20. Understanding Drug Actions
A fundamental principle of pharmacology is that drugs do not produce effects that are new or novel to the physiological system.
Drugs act within the physiological system to alter responses
How drug actions are produced is essentially a question of how physiological systems are designed.

21. Drug Mechanisms Agonist
direct = a drug that binds to and activates specific receptors
affinity and efficacy
indirect = a drug that results in an increase in the presence and ability of the endogenous transmitter’s binding to the receptor

22. Drug Mechanisms Antagonist
direct = a drug that binds to but does not activate specific receptors
Affinity no efficacy
indirect = a drug that results in a decrease in the presence or ability of the transmitter to bind with the receptor

23. Drug Mechanisms Partial Agonist Affinity and weak efficacy
Therefore, it may sometimes act as an agonist or antagonist.
If no agonist is present, then partial agonist produces some response.
If agonist and partial agonist are present then less agonist can bind so total response is less – like antagonist

24. Pharmacodynamic Principles
Tolerance
the ability of the body to adapt to the presence of a drug that alters physiological functioning.
subsequent exposure will require higher doses to produce the same magnitude of response

25. Pharmacodynamic Principles
Withdrawal
adverse physiological symptoms produced by the absence of a drug
physiological alterations to oppose drug actions
removal of the drug results in the expression of the physiological alterations

26. Pharmacodynamic Principles
Dependence
physiological state characterized by the presence of adverse signs and symptoms that occur when the drug or treatment is withdrawn.
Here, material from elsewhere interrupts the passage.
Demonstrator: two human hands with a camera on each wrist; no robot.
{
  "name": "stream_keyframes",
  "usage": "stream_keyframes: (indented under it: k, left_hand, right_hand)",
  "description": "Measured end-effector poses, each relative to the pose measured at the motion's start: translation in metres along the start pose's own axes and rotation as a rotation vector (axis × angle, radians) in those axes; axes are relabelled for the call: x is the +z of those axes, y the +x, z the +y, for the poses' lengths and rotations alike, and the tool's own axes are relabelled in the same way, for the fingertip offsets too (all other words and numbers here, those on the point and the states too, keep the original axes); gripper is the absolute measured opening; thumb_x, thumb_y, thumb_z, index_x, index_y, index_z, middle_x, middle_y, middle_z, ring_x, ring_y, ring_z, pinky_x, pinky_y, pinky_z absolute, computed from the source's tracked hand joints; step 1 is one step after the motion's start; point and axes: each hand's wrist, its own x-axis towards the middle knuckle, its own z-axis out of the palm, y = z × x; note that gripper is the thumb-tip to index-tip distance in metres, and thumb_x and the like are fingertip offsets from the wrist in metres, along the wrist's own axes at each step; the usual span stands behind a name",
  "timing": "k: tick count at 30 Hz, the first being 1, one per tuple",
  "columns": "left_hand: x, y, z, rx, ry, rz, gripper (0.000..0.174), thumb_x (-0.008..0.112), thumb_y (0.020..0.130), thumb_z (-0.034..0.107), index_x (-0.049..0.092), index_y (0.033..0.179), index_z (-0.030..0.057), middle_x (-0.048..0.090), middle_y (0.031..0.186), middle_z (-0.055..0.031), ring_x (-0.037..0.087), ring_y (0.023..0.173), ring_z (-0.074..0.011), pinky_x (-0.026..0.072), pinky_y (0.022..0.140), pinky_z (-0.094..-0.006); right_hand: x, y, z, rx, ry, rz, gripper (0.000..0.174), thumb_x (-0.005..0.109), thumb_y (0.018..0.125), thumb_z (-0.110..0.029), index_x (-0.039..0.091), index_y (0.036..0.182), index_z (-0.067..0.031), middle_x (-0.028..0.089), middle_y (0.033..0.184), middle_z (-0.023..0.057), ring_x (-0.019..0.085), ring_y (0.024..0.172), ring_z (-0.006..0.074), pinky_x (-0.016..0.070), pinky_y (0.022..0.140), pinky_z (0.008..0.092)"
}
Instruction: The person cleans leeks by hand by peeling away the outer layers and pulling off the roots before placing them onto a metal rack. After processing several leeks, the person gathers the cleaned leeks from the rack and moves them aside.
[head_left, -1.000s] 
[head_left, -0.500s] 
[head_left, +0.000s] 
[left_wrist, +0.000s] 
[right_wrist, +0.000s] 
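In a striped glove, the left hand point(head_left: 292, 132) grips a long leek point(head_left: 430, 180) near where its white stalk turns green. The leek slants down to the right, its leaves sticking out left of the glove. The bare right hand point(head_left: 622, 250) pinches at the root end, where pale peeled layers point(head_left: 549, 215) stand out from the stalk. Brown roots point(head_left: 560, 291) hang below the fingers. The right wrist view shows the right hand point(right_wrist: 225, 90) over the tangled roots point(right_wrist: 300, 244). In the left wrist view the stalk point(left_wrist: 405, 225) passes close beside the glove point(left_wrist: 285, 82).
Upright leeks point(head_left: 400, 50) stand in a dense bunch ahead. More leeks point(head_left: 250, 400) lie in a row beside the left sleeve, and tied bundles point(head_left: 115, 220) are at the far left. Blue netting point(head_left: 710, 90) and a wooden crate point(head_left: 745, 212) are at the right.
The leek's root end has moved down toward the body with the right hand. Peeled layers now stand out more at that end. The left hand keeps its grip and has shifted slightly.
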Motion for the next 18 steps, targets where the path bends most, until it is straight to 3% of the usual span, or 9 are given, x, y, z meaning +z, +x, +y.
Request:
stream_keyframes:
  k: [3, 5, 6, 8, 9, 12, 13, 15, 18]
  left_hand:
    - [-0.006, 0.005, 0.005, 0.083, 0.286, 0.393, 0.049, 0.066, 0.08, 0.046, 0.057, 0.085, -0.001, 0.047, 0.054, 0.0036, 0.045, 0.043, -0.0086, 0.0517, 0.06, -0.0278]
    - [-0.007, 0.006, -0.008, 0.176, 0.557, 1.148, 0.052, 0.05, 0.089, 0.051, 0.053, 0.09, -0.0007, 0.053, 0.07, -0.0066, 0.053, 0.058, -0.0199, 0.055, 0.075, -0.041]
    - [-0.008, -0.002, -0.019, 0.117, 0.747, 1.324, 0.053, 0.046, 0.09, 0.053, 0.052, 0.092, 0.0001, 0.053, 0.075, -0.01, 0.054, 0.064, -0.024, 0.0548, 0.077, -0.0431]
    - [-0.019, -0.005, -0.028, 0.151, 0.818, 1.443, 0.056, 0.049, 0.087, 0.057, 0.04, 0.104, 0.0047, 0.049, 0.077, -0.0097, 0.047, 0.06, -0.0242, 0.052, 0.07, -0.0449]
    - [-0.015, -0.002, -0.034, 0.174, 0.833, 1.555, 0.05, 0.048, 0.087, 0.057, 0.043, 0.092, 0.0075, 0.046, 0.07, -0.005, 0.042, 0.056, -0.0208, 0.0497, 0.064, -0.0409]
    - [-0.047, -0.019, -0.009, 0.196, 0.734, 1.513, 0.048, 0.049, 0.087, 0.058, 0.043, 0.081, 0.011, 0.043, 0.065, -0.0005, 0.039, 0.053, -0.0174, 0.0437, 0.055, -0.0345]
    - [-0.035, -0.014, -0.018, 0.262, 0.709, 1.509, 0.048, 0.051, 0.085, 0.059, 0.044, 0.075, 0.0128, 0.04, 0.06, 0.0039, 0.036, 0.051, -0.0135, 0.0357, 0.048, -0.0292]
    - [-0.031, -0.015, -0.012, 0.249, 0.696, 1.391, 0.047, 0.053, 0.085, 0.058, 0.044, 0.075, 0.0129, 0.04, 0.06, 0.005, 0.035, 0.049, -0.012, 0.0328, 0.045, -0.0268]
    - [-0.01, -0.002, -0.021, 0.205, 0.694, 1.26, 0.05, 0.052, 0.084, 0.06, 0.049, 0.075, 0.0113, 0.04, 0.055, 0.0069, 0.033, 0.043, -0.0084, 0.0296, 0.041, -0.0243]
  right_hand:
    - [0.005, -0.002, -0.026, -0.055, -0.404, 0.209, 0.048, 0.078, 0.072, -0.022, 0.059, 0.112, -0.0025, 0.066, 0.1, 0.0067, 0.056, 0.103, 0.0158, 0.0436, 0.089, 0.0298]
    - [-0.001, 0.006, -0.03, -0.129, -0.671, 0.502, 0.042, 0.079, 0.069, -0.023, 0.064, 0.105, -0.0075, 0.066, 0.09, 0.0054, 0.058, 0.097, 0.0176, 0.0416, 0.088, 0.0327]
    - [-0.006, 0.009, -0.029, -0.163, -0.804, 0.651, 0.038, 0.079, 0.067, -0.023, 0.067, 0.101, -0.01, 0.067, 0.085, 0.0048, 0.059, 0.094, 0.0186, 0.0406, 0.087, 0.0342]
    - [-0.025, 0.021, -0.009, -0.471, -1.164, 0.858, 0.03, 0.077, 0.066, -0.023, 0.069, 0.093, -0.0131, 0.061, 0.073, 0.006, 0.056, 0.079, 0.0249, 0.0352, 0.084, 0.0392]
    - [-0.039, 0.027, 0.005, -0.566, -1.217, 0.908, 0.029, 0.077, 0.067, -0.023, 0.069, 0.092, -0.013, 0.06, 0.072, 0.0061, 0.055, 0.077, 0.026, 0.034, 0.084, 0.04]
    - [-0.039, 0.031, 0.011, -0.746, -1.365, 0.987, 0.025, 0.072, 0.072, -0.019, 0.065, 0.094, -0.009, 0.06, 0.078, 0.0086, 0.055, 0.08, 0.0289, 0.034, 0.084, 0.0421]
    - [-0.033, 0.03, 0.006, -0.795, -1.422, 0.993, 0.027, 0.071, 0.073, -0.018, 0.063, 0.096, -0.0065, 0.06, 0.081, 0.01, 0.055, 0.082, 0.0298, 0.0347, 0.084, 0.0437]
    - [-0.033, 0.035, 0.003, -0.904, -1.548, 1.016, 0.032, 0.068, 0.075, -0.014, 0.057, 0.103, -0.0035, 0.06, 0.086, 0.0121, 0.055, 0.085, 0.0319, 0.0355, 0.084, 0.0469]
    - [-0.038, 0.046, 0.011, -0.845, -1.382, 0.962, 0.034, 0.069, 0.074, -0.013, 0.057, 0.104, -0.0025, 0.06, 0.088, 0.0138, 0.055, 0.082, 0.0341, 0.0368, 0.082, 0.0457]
27. Pharmacodynamic Principles
withdrawal
adaptation
Homeostasis (balance)
drug
adaptation
dependence
drug
Drug effects to alter the system
System responds to oppose drug effects (tolerance)
Absence of drug results in expression of the system’s adaptations (withdrawal)
Drug presence is necessary to balance the system’s adaptations (dependence)

28. Summary Perspectives of drug actions ADME Dose-response relationships
Pharmaceutics, kinetics, dynamics, etc.
ADME
Dose-response relationships
Drug Actions
agonists, partial agonists, antagonists
Pharmacodynamic principles
(affinity, efficacy, tolerance, dependance, etc.)